放置されていた理由はヘリコイドが回転しない。グリスの経年変化と前任者の保管環境の悪さが相まって固着しています。でも、シフトレンズの経験は無い!!難しいのでしょうか?駄目元で挑戦してみることにします。
マウント側から中を覗くと締め付け環が見えます。たまさか外せば道は開けるのか?
現状より、バヨネット環を外せば作業環境は良くなると考え、5本のネジを外し、バヨネット環を外してみました。

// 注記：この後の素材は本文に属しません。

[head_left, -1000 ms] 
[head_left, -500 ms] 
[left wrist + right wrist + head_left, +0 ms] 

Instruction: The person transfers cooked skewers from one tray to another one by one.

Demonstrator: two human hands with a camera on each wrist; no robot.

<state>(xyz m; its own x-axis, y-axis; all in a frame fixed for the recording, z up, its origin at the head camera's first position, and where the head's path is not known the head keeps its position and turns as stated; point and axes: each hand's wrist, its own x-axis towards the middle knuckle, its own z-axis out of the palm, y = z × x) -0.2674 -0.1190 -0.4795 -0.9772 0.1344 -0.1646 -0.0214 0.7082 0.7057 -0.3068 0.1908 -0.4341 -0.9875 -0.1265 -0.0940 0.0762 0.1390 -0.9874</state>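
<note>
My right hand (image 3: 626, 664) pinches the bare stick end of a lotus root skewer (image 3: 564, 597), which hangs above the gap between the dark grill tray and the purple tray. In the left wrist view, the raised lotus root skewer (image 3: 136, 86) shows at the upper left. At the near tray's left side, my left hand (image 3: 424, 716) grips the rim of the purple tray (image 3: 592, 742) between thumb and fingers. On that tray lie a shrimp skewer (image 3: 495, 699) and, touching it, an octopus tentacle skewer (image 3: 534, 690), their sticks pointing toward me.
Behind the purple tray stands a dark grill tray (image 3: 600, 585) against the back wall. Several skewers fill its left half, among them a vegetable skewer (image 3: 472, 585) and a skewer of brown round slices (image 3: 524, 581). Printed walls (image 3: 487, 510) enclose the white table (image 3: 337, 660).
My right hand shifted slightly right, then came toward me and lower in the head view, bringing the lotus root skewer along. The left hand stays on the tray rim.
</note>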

工具を差し込み、締め付け環を緩めてみました。少し緩んだところでレンズ部とヘリコイド部を前後に動かすと隙間が出来ています。となればと、一気に締め付け環を緩めてみました。
ヘリコイド部と鏡筒部に分離できました。
素材が金属ですから、溶剤を使用しても変質の恐れがありません。
困ったときに使用する100均の“はがし液”。隙間から見える洗浄に注し時間を置きます。
今回は効果が無かったようです。それとも、放置時間が短かったのでしょうか?
ヘリコイドを分解するに当たり、基準点を見つけねばなりません。しかし、固着したヘリコイドは動きません。観察すると距離環(2箇所の赤○部)に注目。どうやら距離環自体が回転範囲を決めているようです。
3本のネジを外し、距離環を外します。
始めて見ます直進キーが丸棒状の仕様です。緩まないよう接着(エポキシかロックタイト)してあり、溶剤は使えないので加熱して外しました。

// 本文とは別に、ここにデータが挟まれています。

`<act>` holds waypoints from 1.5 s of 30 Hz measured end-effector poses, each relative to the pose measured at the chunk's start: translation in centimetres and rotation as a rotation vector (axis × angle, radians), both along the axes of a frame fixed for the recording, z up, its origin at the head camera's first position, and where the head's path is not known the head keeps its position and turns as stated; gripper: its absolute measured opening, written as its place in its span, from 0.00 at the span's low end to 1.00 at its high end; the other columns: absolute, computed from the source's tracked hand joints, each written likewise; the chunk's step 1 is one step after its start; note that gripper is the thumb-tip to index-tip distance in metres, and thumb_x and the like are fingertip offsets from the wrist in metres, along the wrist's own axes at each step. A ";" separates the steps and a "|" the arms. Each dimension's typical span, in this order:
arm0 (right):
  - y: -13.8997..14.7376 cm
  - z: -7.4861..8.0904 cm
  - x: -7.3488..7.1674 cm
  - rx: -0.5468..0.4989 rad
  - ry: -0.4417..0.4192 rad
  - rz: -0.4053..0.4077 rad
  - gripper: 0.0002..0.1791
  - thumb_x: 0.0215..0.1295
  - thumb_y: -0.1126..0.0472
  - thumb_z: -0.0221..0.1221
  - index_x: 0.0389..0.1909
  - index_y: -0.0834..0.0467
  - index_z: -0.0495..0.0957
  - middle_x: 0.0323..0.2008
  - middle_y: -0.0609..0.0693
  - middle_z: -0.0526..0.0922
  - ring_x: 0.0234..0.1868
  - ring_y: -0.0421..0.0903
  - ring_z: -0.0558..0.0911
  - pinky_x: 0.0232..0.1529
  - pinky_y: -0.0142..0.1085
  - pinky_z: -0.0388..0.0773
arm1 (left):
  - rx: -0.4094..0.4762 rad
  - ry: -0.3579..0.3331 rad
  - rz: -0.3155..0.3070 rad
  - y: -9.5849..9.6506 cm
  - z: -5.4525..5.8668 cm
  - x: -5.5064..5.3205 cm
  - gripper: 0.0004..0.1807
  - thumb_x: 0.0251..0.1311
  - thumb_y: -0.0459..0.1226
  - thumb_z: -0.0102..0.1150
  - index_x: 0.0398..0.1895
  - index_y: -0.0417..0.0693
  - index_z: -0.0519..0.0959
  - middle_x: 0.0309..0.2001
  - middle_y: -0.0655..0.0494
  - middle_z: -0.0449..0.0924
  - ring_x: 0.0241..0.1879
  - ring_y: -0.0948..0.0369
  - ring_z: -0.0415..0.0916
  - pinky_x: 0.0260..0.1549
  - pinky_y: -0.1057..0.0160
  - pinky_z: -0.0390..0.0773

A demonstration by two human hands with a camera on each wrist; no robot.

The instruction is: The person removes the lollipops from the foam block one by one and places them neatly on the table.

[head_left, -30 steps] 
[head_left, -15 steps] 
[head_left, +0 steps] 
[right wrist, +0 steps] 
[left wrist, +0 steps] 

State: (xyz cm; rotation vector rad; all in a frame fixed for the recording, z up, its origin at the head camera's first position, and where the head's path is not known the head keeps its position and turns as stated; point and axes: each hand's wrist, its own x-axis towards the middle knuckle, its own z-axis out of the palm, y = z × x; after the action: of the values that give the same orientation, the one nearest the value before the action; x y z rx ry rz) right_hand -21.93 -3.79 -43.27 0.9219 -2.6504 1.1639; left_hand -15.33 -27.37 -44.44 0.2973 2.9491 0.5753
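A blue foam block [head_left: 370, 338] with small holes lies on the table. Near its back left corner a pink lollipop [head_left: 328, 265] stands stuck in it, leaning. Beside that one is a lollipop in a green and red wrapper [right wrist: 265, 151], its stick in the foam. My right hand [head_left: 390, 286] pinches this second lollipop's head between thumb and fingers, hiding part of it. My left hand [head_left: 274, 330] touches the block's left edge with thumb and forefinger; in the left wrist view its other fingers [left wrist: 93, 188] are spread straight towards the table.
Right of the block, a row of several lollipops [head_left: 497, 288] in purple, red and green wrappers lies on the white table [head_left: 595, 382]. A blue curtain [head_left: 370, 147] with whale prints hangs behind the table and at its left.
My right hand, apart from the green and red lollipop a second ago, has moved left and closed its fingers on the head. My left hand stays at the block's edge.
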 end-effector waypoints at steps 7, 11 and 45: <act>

ヒートドライヤーで加熱します。加熱すると金属が僅かですが膨張して隙間が出来ます。グリスも緩むのでは無いでしょうか?加熱、冷やしてを繰り返し、外・中ヘリコイドの線条にはがし液を注入します。
固着のグリスが緩みました。すると、中ヘリコイドにX印があり、反時計方向に回すと終端位置のようです。

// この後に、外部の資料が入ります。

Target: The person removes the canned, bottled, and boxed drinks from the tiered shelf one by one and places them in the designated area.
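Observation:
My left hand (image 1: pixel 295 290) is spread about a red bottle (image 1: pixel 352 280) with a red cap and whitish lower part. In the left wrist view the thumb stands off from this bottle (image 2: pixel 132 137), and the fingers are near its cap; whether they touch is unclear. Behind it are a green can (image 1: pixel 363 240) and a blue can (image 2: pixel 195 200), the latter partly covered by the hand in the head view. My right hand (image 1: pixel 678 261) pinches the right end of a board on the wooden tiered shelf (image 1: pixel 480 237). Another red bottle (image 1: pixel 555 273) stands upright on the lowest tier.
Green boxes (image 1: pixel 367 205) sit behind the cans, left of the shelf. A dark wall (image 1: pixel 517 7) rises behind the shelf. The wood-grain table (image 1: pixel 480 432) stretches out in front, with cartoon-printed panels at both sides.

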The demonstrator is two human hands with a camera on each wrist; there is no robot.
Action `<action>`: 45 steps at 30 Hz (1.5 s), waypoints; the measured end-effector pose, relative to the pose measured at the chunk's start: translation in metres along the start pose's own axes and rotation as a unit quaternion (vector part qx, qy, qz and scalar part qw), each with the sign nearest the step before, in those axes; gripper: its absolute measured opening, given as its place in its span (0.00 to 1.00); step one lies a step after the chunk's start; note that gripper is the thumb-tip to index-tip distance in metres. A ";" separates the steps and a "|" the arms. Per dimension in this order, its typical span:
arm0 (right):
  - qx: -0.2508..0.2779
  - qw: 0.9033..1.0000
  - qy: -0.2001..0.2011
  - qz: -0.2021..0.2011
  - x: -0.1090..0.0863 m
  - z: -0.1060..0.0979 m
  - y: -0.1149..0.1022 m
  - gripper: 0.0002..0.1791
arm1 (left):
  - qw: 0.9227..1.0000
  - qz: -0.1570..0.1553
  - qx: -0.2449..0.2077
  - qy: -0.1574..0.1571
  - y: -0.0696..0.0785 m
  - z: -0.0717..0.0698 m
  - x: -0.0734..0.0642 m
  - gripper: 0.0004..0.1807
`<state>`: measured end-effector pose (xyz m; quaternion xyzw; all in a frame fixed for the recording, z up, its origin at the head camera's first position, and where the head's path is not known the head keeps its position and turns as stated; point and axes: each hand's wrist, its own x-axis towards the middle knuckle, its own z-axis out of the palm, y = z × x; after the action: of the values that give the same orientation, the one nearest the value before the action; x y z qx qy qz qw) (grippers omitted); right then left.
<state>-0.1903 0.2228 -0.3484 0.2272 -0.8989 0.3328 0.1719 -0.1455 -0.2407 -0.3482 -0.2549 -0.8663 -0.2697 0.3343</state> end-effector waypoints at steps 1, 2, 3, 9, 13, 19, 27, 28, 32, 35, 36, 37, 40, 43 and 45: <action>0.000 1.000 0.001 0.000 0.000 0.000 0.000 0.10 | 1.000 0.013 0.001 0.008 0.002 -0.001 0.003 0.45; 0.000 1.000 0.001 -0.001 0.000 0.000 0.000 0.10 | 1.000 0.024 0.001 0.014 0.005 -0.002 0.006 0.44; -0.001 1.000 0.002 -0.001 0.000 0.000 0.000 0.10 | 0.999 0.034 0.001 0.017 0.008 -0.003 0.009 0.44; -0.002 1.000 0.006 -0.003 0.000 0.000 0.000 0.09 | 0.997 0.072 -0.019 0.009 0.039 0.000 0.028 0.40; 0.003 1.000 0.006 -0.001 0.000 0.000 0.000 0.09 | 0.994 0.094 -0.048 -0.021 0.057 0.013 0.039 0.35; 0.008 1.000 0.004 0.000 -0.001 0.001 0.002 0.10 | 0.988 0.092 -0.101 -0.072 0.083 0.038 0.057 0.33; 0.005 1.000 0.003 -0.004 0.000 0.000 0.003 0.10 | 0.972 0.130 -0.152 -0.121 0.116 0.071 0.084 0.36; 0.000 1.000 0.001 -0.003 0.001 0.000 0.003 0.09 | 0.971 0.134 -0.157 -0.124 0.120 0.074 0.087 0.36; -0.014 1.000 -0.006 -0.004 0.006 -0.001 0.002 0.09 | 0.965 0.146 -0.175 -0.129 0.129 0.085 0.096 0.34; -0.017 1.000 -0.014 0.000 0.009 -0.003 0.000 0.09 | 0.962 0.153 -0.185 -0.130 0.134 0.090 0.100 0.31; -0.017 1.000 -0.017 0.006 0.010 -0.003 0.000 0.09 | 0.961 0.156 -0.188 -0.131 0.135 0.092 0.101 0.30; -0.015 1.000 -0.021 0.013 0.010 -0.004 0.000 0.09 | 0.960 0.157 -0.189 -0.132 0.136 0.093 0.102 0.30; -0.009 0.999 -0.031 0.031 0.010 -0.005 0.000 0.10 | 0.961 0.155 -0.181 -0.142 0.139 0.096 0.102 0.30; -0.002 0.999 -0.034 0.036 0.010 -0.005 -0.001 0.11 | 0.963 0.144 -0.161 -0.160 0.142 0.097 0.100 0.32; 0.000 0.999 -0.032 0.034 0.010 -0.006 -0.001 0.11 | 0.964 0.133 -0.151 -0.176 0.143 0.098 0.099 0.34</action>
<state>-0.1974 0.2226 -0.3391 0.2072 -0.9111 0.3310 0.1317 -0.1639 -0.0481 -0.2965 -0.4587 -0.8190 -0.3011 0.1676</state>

無限位置は緩みましてから、追加の罫書きを入れました。
中・内ヘリコイドも加熱の方法を取り緩みました。内ヘリコイドを時計方向に動かしますと終端位置になったのです。
線条に硬化したグリスを丁寧に洗浄しました。綺麗になりましたね!新たなグリスを塗布して組み込みます。
上杉鷹山公の名言「為せば成る為さねば成らぬ何事も」でありましたシフトレンズでした。